**Exercise description:** The line with "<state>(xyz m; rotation" marks where to begin; print it and all lines after it in the material below exactly, skipping pictures.

[[ Available data open ]]

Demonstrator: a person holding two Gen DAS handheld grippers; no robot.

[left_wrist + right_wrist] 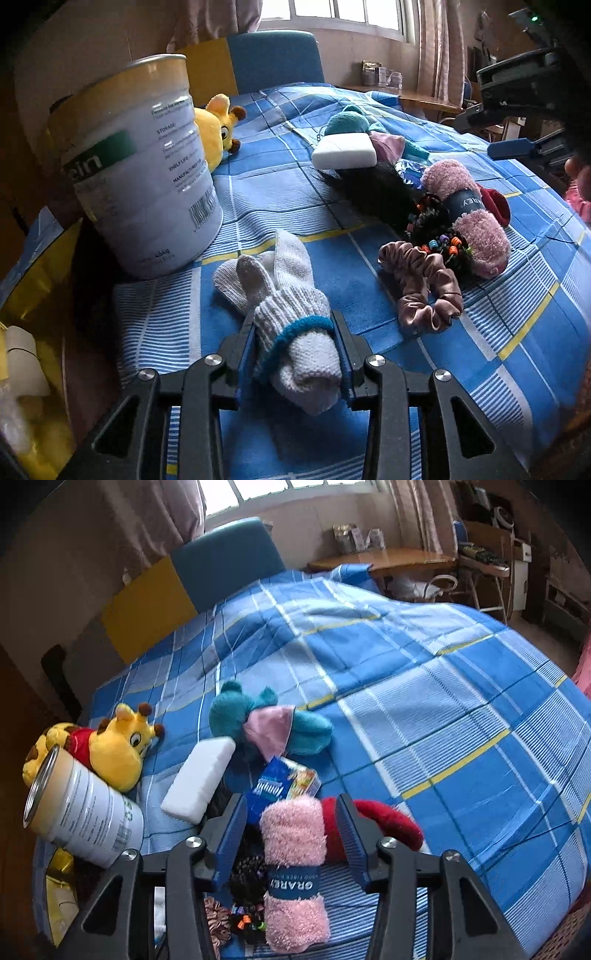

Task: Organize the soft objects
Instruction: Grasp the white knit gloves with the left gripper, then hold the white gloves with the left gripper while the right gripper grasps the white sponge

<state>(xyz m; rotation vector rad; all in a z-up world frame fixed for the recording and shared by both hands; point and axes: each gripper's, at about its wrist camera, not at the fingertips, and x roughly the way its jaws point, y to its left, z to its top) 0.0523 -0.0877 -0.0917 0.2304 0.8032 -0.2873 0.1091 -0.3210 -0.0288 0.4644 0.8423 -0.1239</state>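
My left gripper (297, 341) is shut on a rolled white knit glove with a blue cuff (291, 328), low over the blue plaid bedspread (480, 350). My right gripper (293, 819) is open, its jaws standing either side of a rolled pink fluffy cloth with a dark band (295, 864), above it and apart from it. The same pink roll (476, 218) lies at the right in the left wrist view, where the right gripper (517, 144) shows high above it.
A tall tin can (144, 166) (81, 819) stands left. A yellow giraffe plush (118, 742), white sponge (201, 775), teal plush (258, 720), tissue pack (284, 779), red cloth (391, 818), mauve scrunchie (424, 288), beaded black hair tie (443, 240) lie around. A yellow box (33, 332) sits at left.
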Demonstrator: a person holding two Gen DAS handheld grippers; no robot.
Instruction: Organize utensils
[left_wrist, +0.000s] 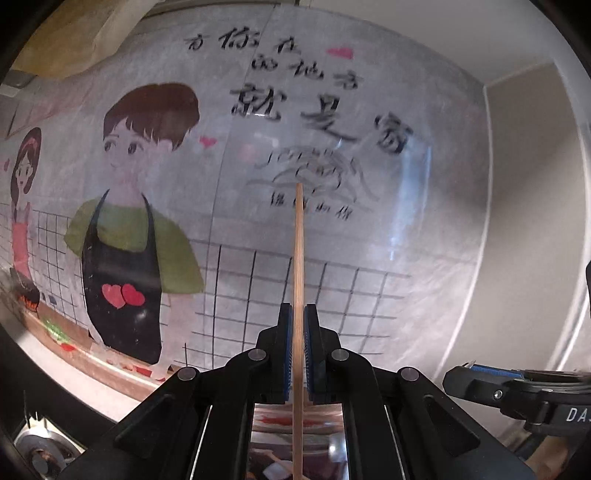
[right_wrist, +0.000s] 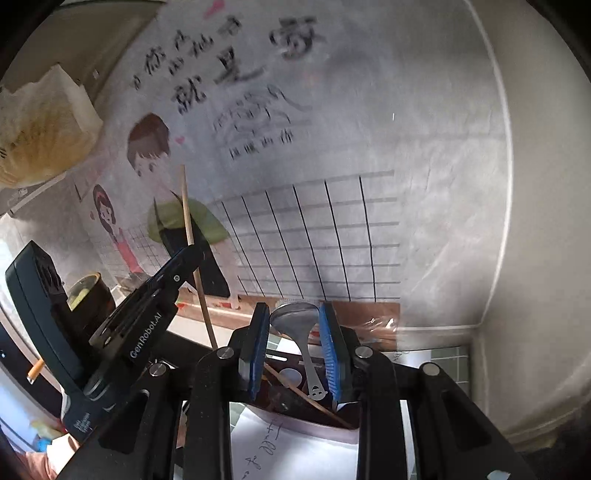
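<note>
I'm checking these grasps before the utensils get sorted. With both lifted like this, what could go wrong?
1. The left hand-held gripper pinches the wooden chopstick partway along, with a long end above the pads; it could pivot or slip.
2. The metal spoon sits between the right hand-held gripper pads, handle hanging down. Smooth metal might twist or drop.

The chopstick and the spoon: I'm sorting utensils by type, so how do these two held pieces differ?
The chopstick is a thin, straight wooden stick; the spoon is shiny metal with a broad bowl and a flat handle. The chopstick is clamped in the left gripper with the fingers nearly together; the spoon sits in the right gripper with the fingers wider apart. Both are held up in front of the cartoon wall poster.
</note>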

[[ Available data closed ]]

**Written solution:**
<state>(xyz m; rotation vector rad; all in a z-up world frame fixed for the recording and shared by both hands; point and axes: each gripper's, at about its wrist camera, not at the fingertips, and x roughly the way its jaws point, y to its left, z to its top) 0.0523 -0.0877 -0.0917 0.2304 0.8032 -0.2873 0.1091 -0.3210 -0.0288 0.4644 0.8423 -0.1239</state>
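My left gripper (297, 341) is shut on a rolled white knit glove with a blue cuff (291, 328), low over the blue plaid bedspread (480, 350). My right gripper (293, 819) is open, its jaws standing either side of a rolled pink fluffy cloth with a dark band (295, 864), above it and apart from it. The same pink roll (476, 218) lies at the right in the left wrist view, where the right gripper (517, 144) shows high above it.
A tall tin can (144, 166) (81, 819) stands left. A yellow giraffe plush (118, 742), white sponge (201, 775), teal plush (258, 720), tissue pack (284, 779), red cloth (391, 818), mauve scrunchie (424, 288), beaded black hair tie (443, 240) lie around. A yellow box (33, 332) sits at left.
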Demonstrator: a person holding two Gen DAS handheld grippers; no robot.
Instruction: Organize utensils
[left_wrist, +0.000s] 
[right_wrist, +0.000s] 
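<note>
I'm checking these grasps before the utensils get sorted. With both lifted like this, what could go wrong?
1. The left hand-held gripper pinches the wooden chopstick partway along, with a long end above the pads; it could pivot or slip.
2. The metal spoon sits between the right hand-held gripper pads, handle hanging down. Smooth metal might twist or drop.

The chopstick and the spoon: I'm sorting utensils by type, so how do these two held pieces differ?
The chopstick is a thin, straight wooden stick; the spoon is shiny metal with a broad bowl and a flat handle. The chopstick is clamped in the left gripper with the fingers nearly together; the spoon sits in the right gripper with the fingers wider apart. Both are held up in front of the cartoon wall poster.
</note>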

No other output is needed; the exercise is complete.